The moment Stan reaches for it, the thing flares its wings—too many wings, way too many wings—with an infuriated shriek. It lashes out, its talons snagging and tearing through the weathered skin on the back of his hand. Stan recoils with a cry, his own wings snapping out as he tries to catch his balance. He fails to do so, toppling onto his ass and bringing his arms up to shield his face. The thing slams him into the ground, baring a mouthful of bright teeth and unnaturally sharp canines. 

Fear blazing through him, Stan reaches for the knife tucked into his waistband. His fingers skid across the hilt, but he can’t bring himself to draw it—not against the thing that was his brother. It’s his fault Ford turned into this this. Stan shoved him through the portal thirty years ago, shoved him into a malevolent multiverse that ripped him apart and put him back together wrong. If the thing wants to kill him for it, well—

That’s what it’s owed, isn’t it?

But the thing doesn’t kill him.

Instead, it crouches over Stan, one knee digging painfully into his stomach. Its hands brace against his shoulders, keeping him pinned. The tips of its talons prick warningly through his shirt. Six massive wings splay behind it, casting heavy shadows over Stan’s face. Its eerie eyes glue to Stan’s own wings, which sprawl to either side of him. One is bent rather uncomfortably against the concrete, but he dare not move it.

The thing cocks its head again, expressionless as it studies Stan’s feathers. After several seconds it drags its gaze back to Stan’s face. Then it calls to him—a soft, warbling flock-call. It’s the same call Stan uses with Dipper and Mabel when they’re all curled up together in the living room, munching their way through paper bowls of popcorn and pretzels. It’s the same call Ma and Pa used with him when he was still small enough to fit in their laps like a nestling. It’s the same call he and Ford used with each other when they wanted attention and couldn’t be bothered to find the right words to ask.

The response tears from Stan’s throat before he can think about, instinctive and pleading: flock-safe-home.

The thing that was his brother coos, leaning down and rubbing their faces together in mindless affection. Its wings relax, drooping onto the ground beside them. Its fingers uncurl, the points of its talons no longer threatening to break through Stan’s skin.

“Hey, Sixer, yeah,” he breathes. “Yeah, it’s just me. It’s just Stanley. You know me, huh?”

The thing chirps, its eyes squinting in an expression of contentment.

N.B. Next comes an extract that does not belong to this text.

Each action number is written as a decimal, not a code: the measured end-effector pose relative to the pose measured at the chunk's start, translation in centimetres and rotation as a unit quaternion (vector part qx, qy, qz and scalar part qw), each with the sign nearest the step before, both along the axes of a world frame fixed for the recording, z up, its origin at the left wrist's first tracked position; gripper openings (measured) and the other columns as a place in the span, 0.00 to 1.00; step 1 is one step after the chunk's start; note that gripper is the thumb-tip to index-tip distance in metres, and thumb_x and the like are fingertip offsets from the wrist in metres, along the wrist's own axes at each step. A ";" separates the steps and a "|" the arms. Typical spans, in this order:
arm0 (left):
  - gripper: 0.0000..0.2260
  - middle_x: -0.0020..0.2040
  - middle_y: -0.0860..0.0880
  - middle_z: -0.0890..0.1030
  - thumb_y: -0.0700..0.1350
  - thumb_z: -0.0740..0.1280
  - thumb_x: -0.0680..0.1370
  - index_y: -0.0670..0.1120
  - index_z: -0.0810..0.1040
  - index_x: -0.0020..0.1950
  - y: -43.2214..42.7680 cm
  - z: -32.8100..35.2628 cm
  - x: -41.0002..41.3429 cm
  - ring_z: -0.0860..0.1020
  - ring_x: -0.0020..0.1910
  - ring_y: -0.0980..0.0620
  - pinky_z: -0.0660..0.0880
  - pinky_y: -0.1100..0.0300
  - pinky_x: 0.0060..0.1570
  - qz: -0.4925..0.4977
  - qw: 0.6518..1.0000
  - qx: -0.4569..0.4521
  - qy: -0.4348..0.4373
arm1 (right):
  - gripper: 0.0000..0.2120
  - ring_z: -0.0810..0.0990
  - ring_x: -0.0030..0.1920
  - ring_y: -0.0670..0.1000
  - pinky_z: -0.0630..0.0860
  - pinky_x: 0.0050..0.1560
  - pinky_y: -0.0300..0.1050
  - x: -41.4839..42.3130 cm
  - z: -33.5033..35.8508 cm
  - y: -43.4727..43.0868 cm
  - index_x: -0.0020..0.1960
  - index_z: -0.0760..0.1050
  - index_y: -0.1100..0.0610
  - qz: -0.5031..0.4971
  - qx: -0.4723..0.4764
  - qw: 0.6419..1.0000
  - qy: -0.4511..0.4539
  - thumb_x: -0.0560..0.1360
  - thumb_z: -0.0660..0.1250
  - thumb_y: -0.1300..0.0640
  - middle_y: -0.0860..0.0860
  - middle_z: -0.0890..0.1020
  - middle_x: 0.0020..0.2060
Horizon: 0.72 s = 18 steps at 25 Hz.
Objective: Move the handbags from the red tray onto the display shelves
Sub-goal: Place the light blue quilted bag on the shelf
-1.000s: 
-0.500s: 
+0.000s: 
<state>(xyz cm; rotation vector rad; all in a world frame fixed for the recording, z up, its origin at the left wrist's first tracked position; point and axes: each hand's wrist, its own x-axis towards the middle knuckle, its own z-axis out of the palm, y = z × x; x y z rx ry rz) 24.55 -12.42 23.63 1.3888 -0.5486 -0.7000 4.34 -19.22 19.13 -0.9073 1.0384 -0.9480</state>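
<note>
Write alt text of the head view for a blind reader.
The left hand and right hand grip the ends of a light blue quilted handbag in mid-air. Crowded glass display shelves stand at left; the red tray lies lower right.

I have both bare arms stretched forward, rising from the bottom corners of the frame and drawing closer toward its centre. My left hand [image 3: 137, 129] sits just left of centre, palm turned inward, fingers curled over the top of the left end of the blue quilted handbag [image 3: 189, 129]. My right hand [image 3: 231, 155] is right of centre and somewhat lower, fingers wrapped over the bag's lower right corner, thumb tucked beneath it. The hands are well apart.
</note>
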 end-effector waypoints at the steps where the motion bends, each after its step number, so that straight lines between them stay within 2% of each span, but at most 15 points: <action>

Stan exhales in relief, his heart stumbling its way to a steadier rhythm once it realizes they aren’t about to be slaughtered. His breaths remain strained, however, though he reckons that has more to do with the thing’s weight crushing him than anything else. What happened to his scrawny twig of a twin, huh? The thing above him has broad shoulders, wide wings, a strong spine—there’s nothing scrawny about it.

“Alright, I gotta get up. You’re squishin’ me,” Stan manages, a little breathless. He places one hand on the thing’s wrist. When his fingers aren’t torn off for the infraction, he slides his hand up to the thing’s shoulder and pushes it back. The thing allows it, shifting to crouch in front of Stan, instead. Its eyes never leave his face. 

Stan rubs the back of his hand where the thing’s talons had torn him open. The wound isn’t deep, but it bleeds like a bitch. Keeping a careful eye on the thing, he reaches for the first aid kit and rummages through it for a square of gauze. The thing scoots closer, its eyes narrowing when it sees the blood on Stan’s hand. It reaches for him, and—

Stan flinches.

The thing flinches, too, yanking its hand back to its chest like Stan stung it. They both stare at each other for a moment, round-eyed. 

“God, this is stupid,” Stan says, and huffs out some tired noise that might have passed for a laugh, once. “Sorry. Didn’t mean to spook you.”

The thing warbles uncertainly. It reaches for the first aid kit instead of Stan, rifling through paper packets of gauze and tubes of triple antibiotic ointment. While it searches the kit, Stan finishes wiping the blood from his skin. He presses a pad of gauze to the cut, after, willing the bleeding to stop. 

A six-fingered hand appears in his field of view. Deep purple bruises mar the thing’s scabbed knuckles, and blood cakes its talons—far more blood than came from Stan himself. It holds a pink Hello Kitty-themed Band-Aid carefully between two fingers.

“Thanks,” Stan says, a wry smile twisting his mouth. He plasters the Band-Aid across the cut, then turns his hand to show it to the thing. “Eh? Charming, right?”

The thing doesn’t laugh, but it doesn’t maul him, either. Progress is progress. Stan’ll take what he can get.

“Gonna let me look at you, now?” Stan asks.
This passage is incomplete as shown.